3 responses to “Origins of the Palaeolithic people of Japan

  1. nice work congratulations, here in America we need an intensive archaelogycal development, there is a lot of material lost over land movement from indrustry activities.

  2. Hi,

    You must have such a passion for Japanese history, nice work.

    I have a question for you about a date regarding the pottery sherds discovered in the Fukui Cave, together with microblade stone tools that were radiocarbon dated to 12,000 years ago. Are these Jomon artifacts or random remnants of an unidentified tribe?

    If they are said to be Jomon artifacts, why I wonder does the Britannica put the Jomon culture starting no earlier than the fifth century before the common era while other references claim that it started as far back as ten thousand years? How I wonder does one know which reference to believe…

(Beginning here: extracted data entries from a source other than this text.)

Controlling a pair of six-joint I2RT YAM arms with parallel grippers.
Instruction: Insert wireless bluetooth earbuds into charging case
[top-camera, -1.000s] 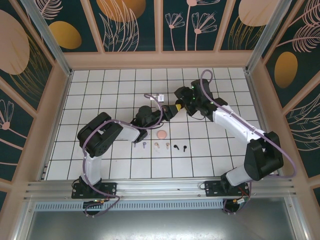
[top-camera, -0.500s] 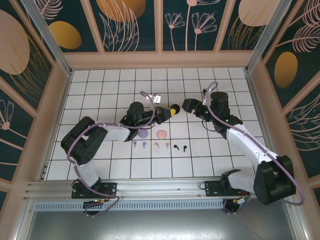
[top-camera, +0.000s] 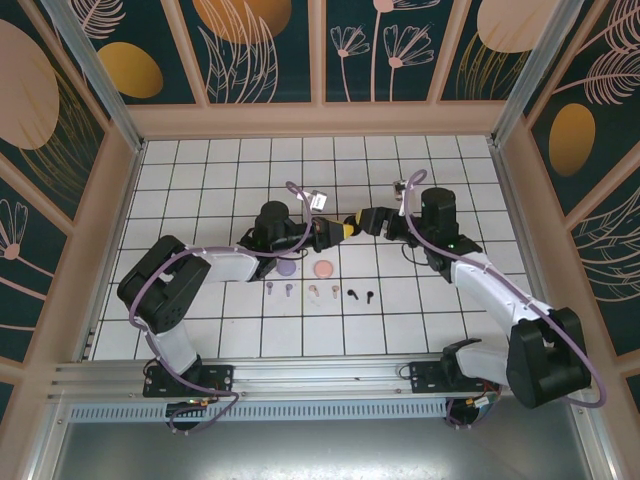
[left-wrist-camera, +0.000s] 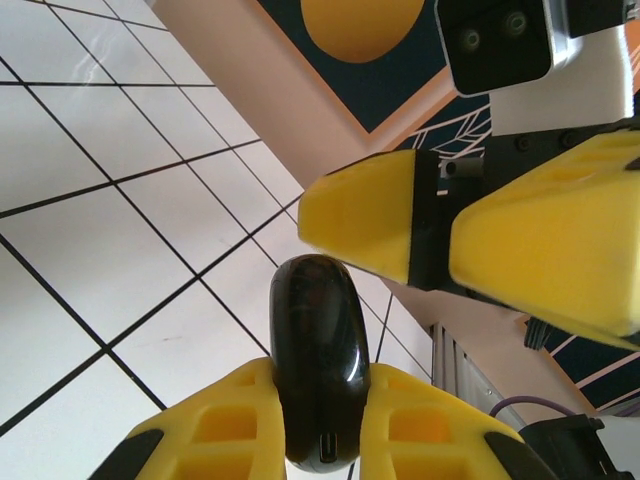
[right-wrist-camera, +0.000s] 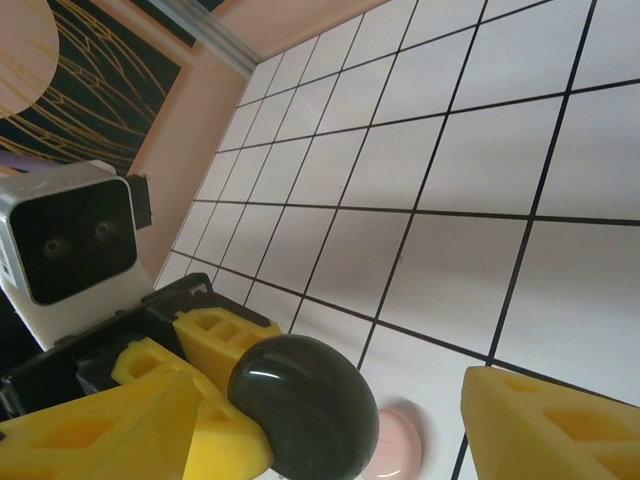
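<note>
A black round case (left-wrist-camera: 318, 340) is gripped between the closed fingers of the left end effector (left-wrist-camera: 320, 400) and is held above the middle of the bench (top-camera: 200, 170). The right end effector (top-camera: 368, 220) is spread open, its fingers set wide on either side of that case. Six earbuds (top-camera: 330, 291) are laid in a row nearer the bench's near edge, purple, pink and black from left to right. A purple case (top-camera: 286, 268) and a pink case (top-camera: 323, 268) are seen just beyond the row.
</note>
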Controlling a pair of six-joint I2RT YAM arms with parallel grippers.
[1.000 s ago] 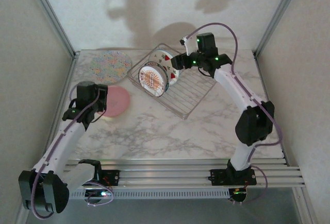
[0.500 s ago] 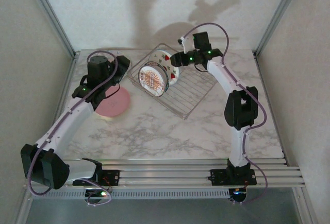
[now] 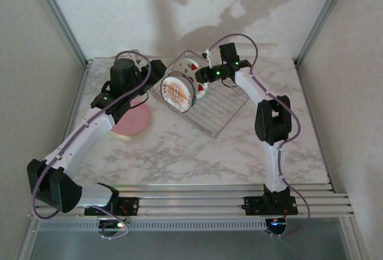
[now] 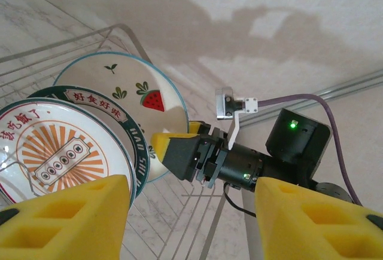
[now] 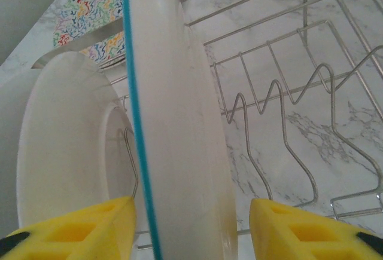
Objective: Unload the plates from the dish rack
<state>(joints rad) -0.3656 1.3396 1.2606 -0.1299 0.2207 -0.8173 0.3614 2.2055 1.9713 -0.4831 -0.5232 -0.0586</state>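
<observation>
The silver wire dish rack [image 3: 224,101] holds two upright plates: a small sunburst plate [image 3: 178,91] in front and a fruit-patterned plate [image 3: 194,69] behind it. My right gripper [image 3: 201,76] stands open astride the fruit plate's rim [image 5: 179,122]; a narrow gap shows at the right finger [image 5: 311,230]. The sunburst plate's white back [image 5: 66,152] is to its left. My left gripper [image 3: 157,71] hovers open and empty at the rack's left side [image 4: 191,224], facing both plates [image 4: 54,152]. A plain pinkish plate [image 3: 134,121] lies flat on the table. The multicolour plate [image 5: 90,9] lies beyond the rack.
The marble table [image 3: 197,152] is boxed in by walls at the back and both sides. The rack's bare tines [image 5: 281,110] stand to the right of the plates. The right arm's elbow [image 3: 272,119] hangs over the table right of the rack.
The left arm swung up and right from the pinkish plate to the rack's left side. The right gripper slid left over the fruit plate's rim, its jaws narrowing.
</observation>
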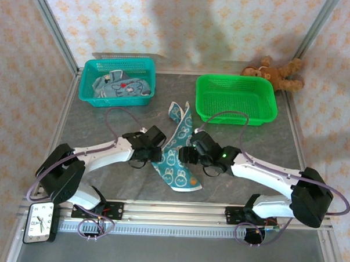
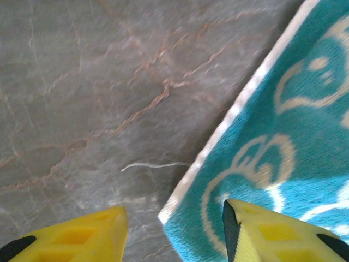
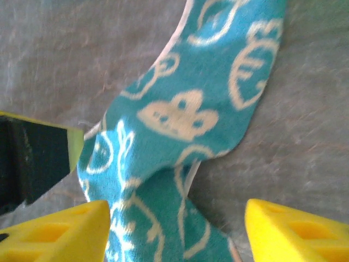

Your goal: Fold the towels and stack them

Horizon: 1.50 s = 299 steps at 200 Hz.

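Top external: I saw L gripper [image 1: 152, 155] & R gripper [image 1: 184, 155] flanking bunny towel [image 1: 176, 167]; both jaws apart, straddling cloth, unclamped.

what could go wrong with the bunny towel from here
The towel lies twisted, with one part doubled over itself between the open fingers of the right end effector; closing there may pinch both layers and set a crooked fold. The left end effector straddles the towel's white edge near a corner, one finger over bare table, so it may catch only the hem and slip.
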Each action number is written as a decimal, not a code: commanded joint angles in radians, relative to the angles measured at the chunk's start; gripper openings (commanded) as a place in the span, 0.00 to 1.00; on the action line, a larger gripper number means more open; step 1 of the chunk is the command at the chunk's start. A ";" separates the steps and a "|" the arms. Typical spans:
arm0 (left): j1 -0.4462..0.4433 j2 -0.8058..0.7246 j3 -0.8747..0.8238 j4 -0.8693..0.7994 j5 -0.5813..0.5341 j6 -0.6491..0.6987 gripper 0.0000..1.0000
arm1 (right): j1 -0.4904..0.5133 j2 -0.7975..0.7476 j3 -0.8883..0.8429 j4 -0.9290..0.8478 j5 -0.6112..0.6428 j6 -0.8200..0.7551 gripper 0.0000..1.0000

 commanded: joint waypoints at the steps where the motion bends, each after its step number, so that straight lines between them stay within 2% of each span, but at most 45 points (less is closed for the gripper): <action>1: 0.003 -0.009 -0.059 0.068 0.035 -0.053 0.48 | 0.033 0.042 -0.024 0.044 -0.015 0.022 0.58; 16: -0.001 0.006 -0.075 0.104 0.052 -0.066 0.41 | 0.043 0.077 -0.022 0.054 -0.019 0.025 0.47; 35: -0.010 0.027 -0.078 0.134 0.065 -0.071 0.37 | 0.048 0.110 -0.012 0.076 -0.025 0.028 0.45; 46: -0.014 0.036 -0.077 0.147 0.069 -0.074 0.32 | 0.048 0.128 -0.004 0.082 -0.027 0.028 0.36; 62: -0.016 0.035 -0.073 0.147 0.061 -0.082 0.13 | 0.049 0.149 0.011 0.080 -0.016 0.023 0.23; 69: -0.015 0.025 -0.069 0.142 0.055 -0.084 0.00 | 0.049 0.154 0.017 0.079 -0.010 0.021 0.17; 85: -0.016 -0.015 -0.046 0.101 0.024 -0.086 0.00 | 0.049 0.147 0.039 0.047 0.024 0.013 0.00; 135: -0.017 -0.196 0.120 -0.167 -0.159 -0.088 0.00 | 0.033 0.041 0.136 -0.104 0.207 -0.069 0.00; 161: -0.015 -0.197 0.202 -0.206 -0.193 -0.077 0.00 | -0.034 0.037 0.176 -0.112 0.192 -0.094 0.00; 190: -0.015 -0.073 0.289 -0.199 -0.197 -0.060 0.00 | -0.085 0.129 0.245 -0.111 0.181 -0.132 0.00; 232: 0.020 0.175 0.447 -0.231 -0.226 0.003 0.00 | -0.142 0.338 0.365 -0.111 0.154 -0.170 0.00; 244: 0.033 0.237 0.497 -0.249 -0.233 0.022 0.00 | -0.155 0.388 0.400 -0.119 0.158 -0.170 0.03; 269: 0.062 0.350 0.567 -0.231 -0.224 0.062 0.00 | -0.194 0.477 0.455 -0.135 0.150 -0.139 0.03; 275: 0.069 0.373 0.581 -0.227 -0.222 0.069 0.06 | -0.201 0.490 0.465 -0.139 0.154 -0.130 0.03; 283: 0.079 0.398 0.595 -0.219 -0.211 0.080 0.21 | -0.209 0.506 0.476 -0.146 0.160 -0.124 0.03; 292: 0.090 0.416 0.608 -0.217 -0.199 0.087 0.30 | -0.212 0.516 0.479 -0.145 0.162 -0.127 0.09; 299: 0.096 0.419 0.612 -0.217 -0.190 0.089 0.35 | -0.214 0.522 0.481 -0.142 0.159 -0.127 0.10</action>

    Thank you, and great job once again!,

    • Dating of eras has been a messy affair in Japan – due to extreme conservatism, different methods and goals and confusion over calibrated radiocarbon dates vs. calendar dates… see “Bad Science and the Distortion of History: Radiocarbon Dating in Japanese Archaeology” by archaeologist Charles Keally for an excellent explanation on the dating confusion. Plus the credibility of archaeological studies in Japan was set back by one of the greatest and most embarrassing hoaxes in history perpetrated by a once respectable Japanese archaeologist Fujimura Shinichi which resulted in all his major discoveries being tainted and having to be re-investigated over again. After the incident, the news media sector turned its back on archaeologists and buried all news articles on archaeological discoveries – the trend seems to have persisted until most recently. The current consensus of the foremost archaeologists and academics on the start of Jomon is currently the same – Junko Habu’s “Ancient Jomon of Japan”‘s initial chapters deal with the evaluation of dates and the pushing back to earlier dates to 16,500 BP due to calibrated radiocarbon dates for both Fukui Cave and Odai Yamamoto pottery finds. Habu also explains that the western scepticism over dates dominated the field of archaeology from the 80s to early 90s because the total error of radiocarbon dates was relatively high then, so that J. archaeologists did not pay attention to radiocarbon dating technology – however, during that period and onwards, calibration radiocarbon technology progressed considerably and eventually became common in Western archaeology. This explains the delay in calibrated radiocarbon dates. What is not in doubt is that Jomon chronology is heavily reliant on pottery technology and classification – Habu in chapter 2: “On the basis of the associated radiocarbon date, the Fukui Cave potsherds were identified not only as the oldest Jomon pottery, but as evidence of pottery made to function as containers in the world”. I do not know why Brittanica is slow to adopt these dates – but I have found that textbooks and encyclopedias generally lag behind the media and academic journal pronouncements and news by anything from a few years to a decade – probably due to the rigours or fact-checking requirements of the research and publishing industry.